* Material provided
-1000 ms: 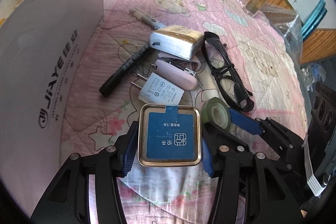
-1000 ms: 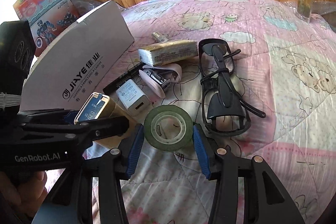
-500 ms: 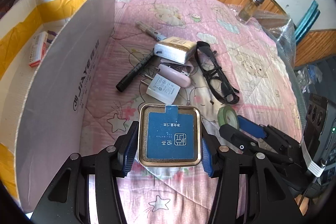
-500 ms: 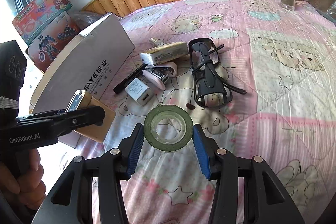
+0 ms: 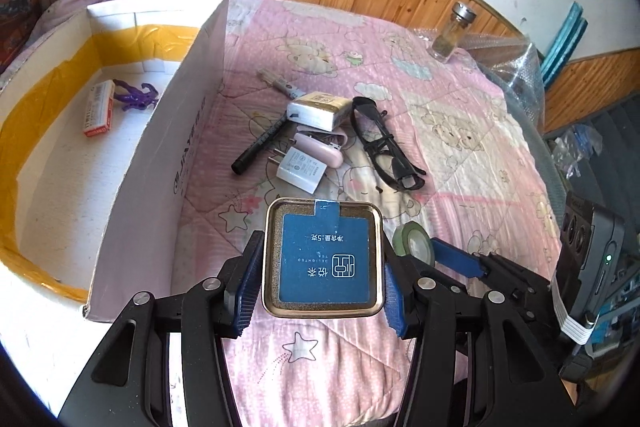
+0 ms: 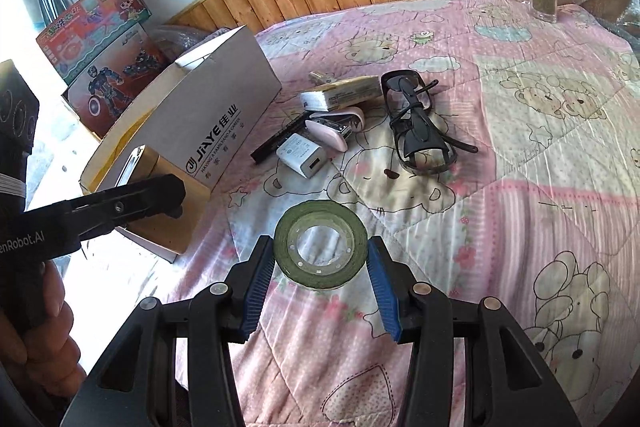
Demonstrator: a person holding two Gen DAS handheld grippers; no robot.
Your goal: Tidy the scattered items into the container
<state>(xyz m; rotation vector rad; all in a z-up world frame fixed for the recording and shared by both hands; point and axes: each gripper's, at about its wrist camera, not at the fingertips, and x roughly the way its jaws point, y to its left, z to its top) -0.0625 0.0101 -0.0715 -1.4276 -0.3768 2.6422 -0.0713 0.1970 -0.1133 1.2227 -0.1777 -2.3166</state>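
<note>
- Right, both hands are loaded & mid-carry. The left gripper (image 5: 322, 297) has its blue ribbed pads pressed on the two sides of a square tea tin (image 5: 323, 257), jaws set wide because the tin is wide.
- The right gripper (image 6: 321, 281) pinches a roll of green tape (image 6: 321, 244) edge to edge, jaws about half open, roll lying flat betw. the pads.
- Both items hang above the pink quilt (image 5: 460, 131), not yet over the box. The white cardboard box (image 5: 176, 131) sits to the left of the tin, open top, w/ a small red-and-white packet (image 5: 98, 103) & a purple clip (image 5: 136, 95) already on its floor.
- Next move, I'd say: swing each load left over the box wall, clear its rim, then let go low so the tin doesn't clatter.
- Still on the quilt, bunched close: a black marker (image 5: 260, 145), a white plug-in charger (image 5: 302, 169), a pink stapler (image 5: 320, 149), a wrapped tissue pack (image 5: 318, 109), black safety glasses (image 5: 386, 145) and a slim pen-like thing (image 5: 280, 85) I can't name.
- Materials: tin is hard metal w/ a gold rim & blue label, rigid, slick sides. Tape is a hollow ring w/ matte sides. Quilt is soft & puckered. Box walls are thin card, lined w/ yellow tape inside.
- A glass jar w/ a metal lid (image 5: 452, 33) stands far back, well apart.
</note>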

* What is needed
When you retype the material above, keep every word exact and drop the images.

* Answer for the task
-1000 ms: 
-1000 ms: 
-500 ms: 
-500 ms: 
+0 ms: 
+0 ms: 
Demonstrator: a person holding two Gen DAS handheld grippers; no robot.
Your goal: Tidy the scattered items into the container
<state>(xyz m; rotation vector rad; all in a z-up world frame fixed for the recording and shared by both hands; point and axes: each gripper's, at about its wrist camera, not at the fingertips, and x roughly the way its jaws point, y to its left, z to its top) -0.0625 0.0101 -0.0715 -1.4276 -0.3768 2.6422 -0.0713 0.1970 -0.1133 1.2227 -0.1777 -2.3166</state>
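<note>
- Right, both hands are loaded & mid-carry. The left gripper (image 5: 322, 297) has its blue ribbed pads pressed on the two sides of a square tea tin (image 5: 323, 257), jaws set wide because the tin is wide.
- The right gripper (image 6: 321, 281) pinches a roll of green tape (image 6: 321, 244) edge to edge, jaws about half open, roll lying flat betw. the pads.
- Both items hang above the pink quilt (image 5: 460, 131), not yet over the box. The white cardboard box (image 5: 176, 131) sits to the left of the tin, open top, w/ a small red-and-white packet (image 5: 98, 103) & a purple clip (image 5: 136, 95) already on its floor.
- Next move, I'd say: swing each load left over the box wall, clear its rim, then let go low so the tin doesn't clatter.
- Still on the quilt, bunched close: a black marker (image 5: 260, 145), a white plug-in charger (image 5: 302, 169), a pink stapler (image 5: 320, 149), a wrapped tissue pack (image 5: 318, 109), black safety glasses (image 5: 386, 145) and a slim pen-like thing (image 5: 280, 85) I can't name.
- Materials: tin is hard metal w/ a gold rim & blue label, rigid, slick sides. Tape is a hollow ring w/ matte sides. Quilt is soft & puckered. Box walls are thin card, lined w/ yellow tape inside.
- A glass jar w/ a metal lid (image 5: 452, 33) stands far back, well apart.
</note>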

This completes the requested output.